▶ _YOUR INSTRUCTIONS_
In the entries below, begin at the line that has "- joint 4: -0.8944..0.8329" and stop after the line that has "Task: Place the"; output those lines exactly, leaving out pictures.

▶ _DATA EXCERPTS_
═══
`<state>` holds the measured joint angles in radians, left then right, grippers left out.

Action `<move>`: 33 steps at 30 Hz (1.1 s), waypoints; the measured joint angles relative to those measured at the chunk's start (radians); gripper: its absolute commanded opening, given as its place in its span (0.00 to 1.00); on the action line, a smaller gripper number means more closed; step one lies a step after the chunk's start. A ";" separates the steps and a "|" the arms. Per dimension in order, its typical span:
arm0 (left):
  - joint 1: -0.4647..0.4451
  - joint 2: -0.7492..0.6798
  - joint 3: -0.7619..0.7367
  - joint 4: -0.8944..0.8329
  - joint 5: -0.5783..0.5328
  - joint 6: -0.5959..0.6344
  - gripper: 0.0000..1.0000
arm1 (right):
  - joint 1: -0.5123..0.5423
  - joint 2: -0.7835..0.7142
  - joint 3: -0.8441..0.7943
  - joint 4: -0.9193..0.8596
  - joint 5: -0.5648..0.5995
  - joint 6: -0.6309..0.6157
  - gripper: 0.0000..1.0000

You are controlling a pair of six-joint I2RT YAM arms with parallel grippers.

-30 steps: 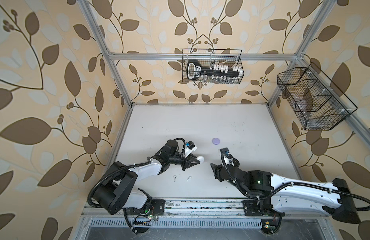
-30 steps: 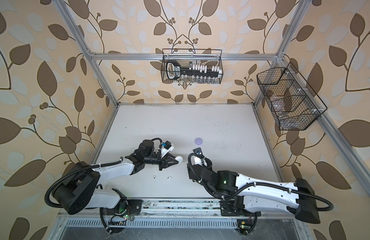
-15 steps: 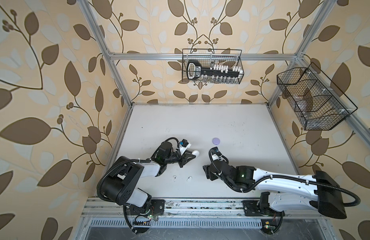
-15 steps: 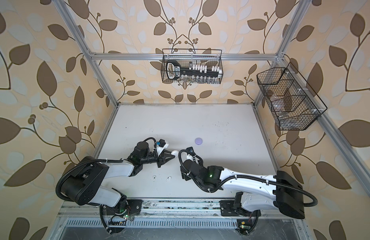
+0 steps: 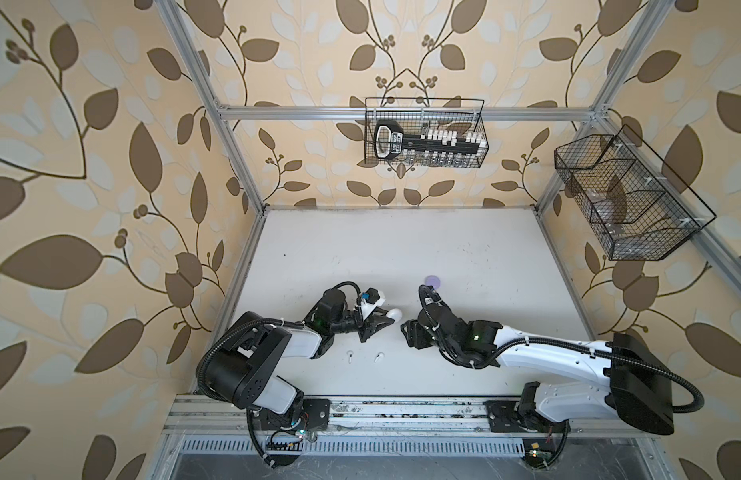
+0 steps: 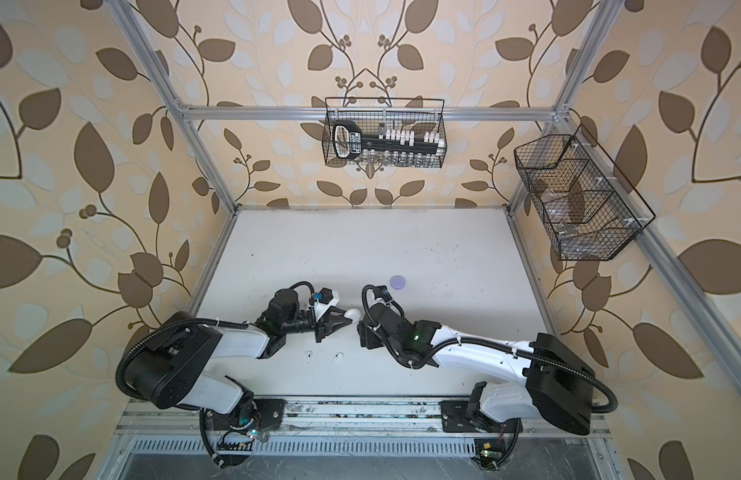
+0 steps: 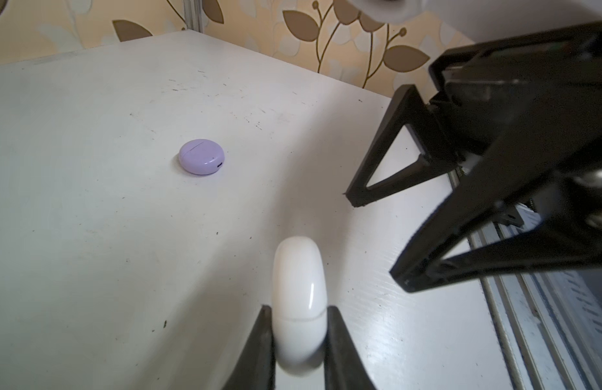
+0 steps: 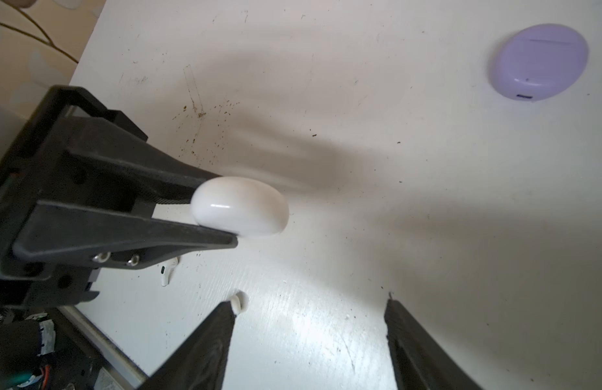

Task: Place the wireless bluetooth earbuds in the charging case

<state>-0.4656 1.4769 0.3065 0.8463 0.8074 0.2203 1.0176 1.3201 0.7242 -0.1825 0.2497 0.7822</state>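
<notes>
Earbuds [image 5: 378,356], two white, lie on the table [image 5: 402,249] at 6 o'clock of the left gripper [image 5: 383,324], which pinches the shut white charging case [image 5: 395,314] by its edge. At 3 o'clock the right gripper [image 8: 311,302] faces it, jaws wide. Glossy and narrowly held, the case could twist free when pried.

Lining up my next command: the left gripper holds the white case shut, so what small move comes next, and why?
Probably ease the open right gripper forward until its jaws straddle the free end of the white case. The left gripper pinches that case, lid closed, facing the right one, while two white earbuds lie loose on the table, so the lid likely needs opening first.
</notes>
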 measured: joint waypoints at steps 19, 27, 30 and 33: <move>-0.008 0.000 -0.002 -0.006 0.027 0.066 0.13 | -0.051 0.035 0.002 0.047 -0.069 0.007 0.72; -0.020 0.000 -0.002 -0.027 0.025 0.086 0.13 | -0.064 0.042 0.002 0.053 -0.090 0.007 0.72; -0.020 0.000 -0.002 -0.036 0.019 0.093 0.12 | -0.070 0.050 0.002 0.054 -0.101 0.006 0.72; -0.020 0.000 -0.002 -0.042 0.017 0.096 0.12 | -0.076 0.051 0.002 0.055 -0.107 0.006 0.71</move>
<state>-0.4854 1.4769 0.3050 0.8047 0.8246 0.3161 0.9417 1.3712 0.7258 -0.1276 0.1429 0.7883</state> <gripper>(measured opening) 0.223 0.716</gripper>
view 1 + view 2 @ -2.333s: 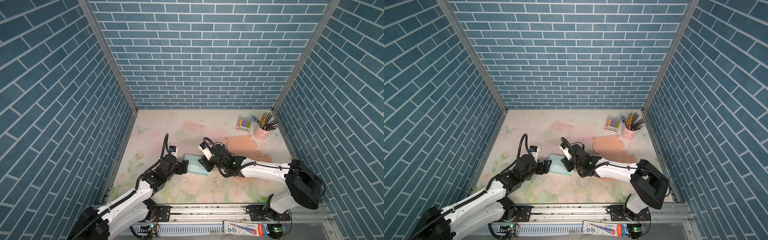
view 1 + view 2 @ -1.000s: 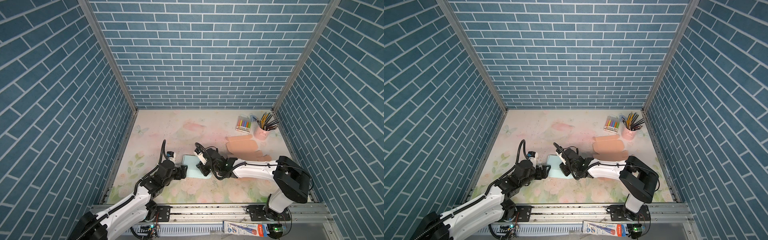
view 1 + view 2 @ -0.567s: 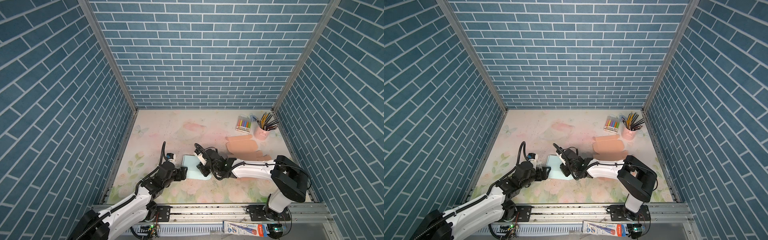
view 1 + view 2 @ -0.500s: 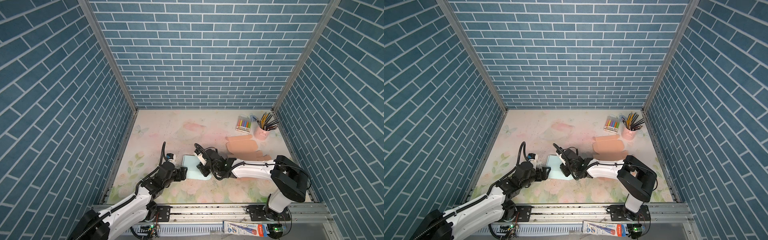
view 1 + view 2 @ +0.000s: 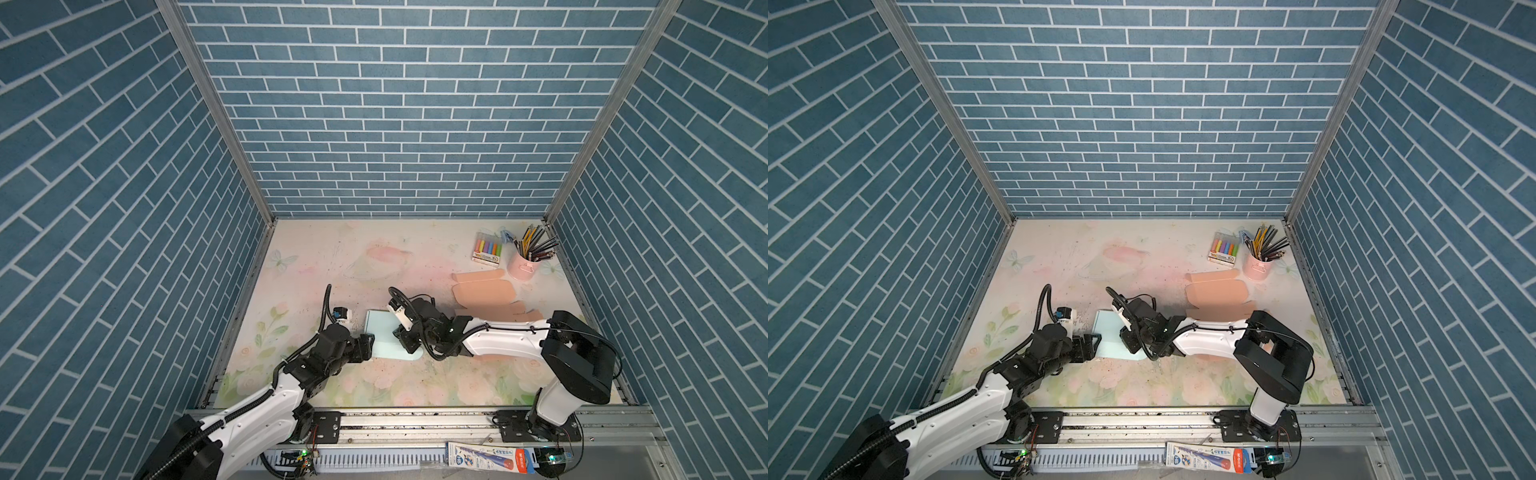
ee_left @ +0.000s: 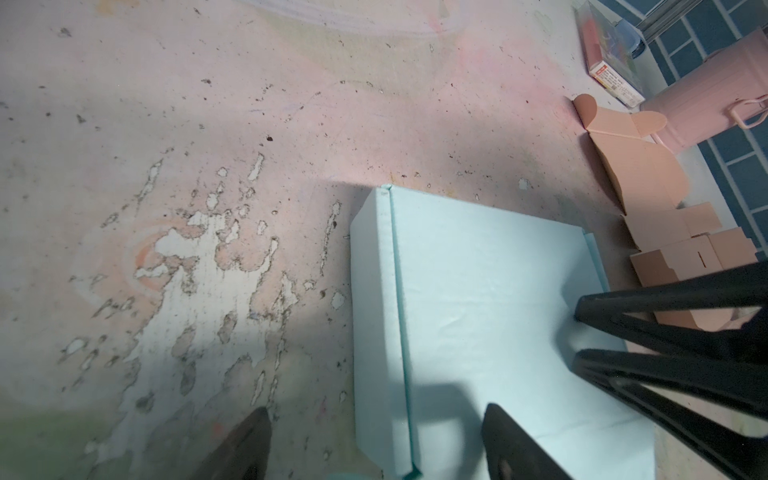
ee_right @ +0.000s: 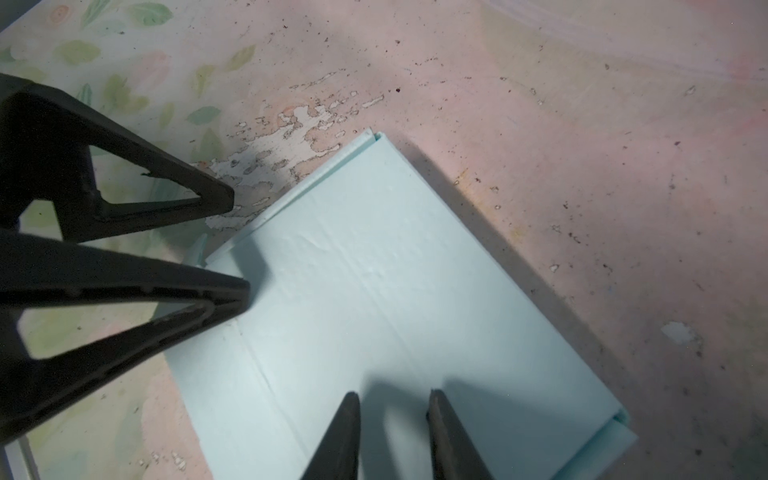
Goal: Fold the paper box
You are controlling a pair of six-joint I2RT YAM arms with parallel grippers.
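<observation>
1. Pale-blue card: the paper box [image 5: 388, 340] lies flat on the floral bench [image 5: 332, 257], near the front and a little left of the middle. Both top views show it between the two arms.
2. The left fingers [image 6: 513, 449] are spread wide and grip nothing. In the left wrist view one hangs over the bare, scuffed bench and its mate over the box, so they straddle the box's left edge, where a narrow creased strip runs. Whether either tip touches the card cannot be told.
3. The right fingers [image 7: 340, 436] stand a small way apart with nothing between them. Their tips are over the box's flat top face, towards its right side, and their shadows fall on the card just ahead of them. Contact cannot be judged from these views.
4. The two pairs of fingers come at the box from opposite sides, near each other but apart. In the right wrist view the left pair ends at the box's edge.
5. Peach cartons [image 5: 484, 291], still flat, lie well apart from the box towards the right rear. Behind them, near the back right corner, stand a pink cup [image 5: 524, 266] of pencils and, just beside it, a pack of markers [image 5: 487, 249].
</observation>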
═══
▶ _RESPONSE TO THIS EXERCISE_
  - joint 4: -0.8944..0.8329
  - joint 5: -0.5783..0.5328
  - joint 6: -0.5959..0.6344
  - gripper: 0.0000..1.0000
arm1 (right):
  - joint 1: -0.5123..0.5423
  - joint 2: -0.7835..0.7142
  - joint 3: -0.8441..0.7943
  - joint 4: -0.9193..0.8596
  - joint 5: -0.5648..0.5995
  - joint 6: -0.6309..0.6157
  - gripper: 0.0000..1.0000

You are controlling a pair of six-joint I2RT YAM arms with parallel grippers.

-30 steps: 
-30 steps: 
-15 steps: 
-15 steps: 
+0 steps: 
+0 steps: 
+0 steps: 
+0 steps: 

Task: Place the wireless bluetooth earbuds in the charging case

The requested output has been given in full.